» **Brief**:
Copy the data below verbatim, leaving no line out.

» **Information shown**:

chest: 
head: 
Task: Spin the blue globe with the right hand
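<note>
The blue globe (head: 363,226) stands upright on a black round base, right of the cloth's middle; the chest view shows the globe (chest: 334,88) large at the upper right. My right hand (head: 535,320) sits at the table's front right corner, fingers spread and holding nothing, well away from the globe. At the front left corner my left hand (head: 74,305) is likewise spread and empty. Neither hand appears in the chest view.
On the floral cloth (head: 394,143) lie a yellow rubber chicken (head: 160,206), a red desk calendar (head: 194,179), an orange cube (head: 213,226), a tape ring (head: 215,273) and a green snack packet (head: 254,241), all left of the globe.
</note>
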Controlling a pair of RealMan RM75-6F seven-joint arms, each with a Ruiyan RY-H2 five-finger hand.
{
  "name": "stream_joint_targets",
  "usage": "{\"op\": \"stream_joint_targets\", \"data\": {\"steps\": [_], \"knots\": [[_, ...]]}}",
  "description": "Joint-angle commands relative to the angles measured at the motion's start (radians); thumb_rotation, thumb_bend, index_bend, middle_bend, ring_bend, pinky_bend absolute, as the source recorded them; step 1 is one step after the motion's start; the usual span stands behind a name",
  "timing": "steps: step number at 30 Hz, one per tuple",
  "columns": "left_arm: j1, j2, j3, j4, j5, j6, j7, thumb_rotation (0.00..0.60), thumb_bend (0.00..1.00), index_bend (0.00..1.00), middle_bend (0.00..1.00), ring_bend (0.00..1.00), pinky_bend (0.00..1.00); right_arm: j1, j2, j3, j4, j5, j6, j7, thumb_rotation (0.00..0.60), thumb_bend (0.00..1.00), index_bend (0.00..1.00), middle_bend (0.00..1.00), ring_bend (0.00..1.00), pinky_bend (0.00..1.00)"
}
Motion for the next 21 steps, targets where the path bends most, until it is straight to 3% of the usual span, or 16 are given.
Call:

» **Reply**:
chest: 
head: 
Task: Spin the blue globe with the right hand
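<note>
The blue globe (head: 363,226) stands upright on a black round base, right of the cloth's middle; the chest view shows the globe (chest: 334,88) large at the upper right. My right hand (head: 535,320) sits at the table's front right corner, fingers spread and holding nothing, well away from the globe. At the front left corner my left hand (head: 74,305) is likewise spread and empty. Neither hand appears in the chest view.
On the floral cloth (head: 394,143) lie a yellow rubber chicken (head: 160,206), a red desk calendar (head: 194,179), an orange cube (head: 213,226), a tape ring (head: 215,273) and a green snack packet (head: 254,241), all left of the globe.
</note>
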Controlling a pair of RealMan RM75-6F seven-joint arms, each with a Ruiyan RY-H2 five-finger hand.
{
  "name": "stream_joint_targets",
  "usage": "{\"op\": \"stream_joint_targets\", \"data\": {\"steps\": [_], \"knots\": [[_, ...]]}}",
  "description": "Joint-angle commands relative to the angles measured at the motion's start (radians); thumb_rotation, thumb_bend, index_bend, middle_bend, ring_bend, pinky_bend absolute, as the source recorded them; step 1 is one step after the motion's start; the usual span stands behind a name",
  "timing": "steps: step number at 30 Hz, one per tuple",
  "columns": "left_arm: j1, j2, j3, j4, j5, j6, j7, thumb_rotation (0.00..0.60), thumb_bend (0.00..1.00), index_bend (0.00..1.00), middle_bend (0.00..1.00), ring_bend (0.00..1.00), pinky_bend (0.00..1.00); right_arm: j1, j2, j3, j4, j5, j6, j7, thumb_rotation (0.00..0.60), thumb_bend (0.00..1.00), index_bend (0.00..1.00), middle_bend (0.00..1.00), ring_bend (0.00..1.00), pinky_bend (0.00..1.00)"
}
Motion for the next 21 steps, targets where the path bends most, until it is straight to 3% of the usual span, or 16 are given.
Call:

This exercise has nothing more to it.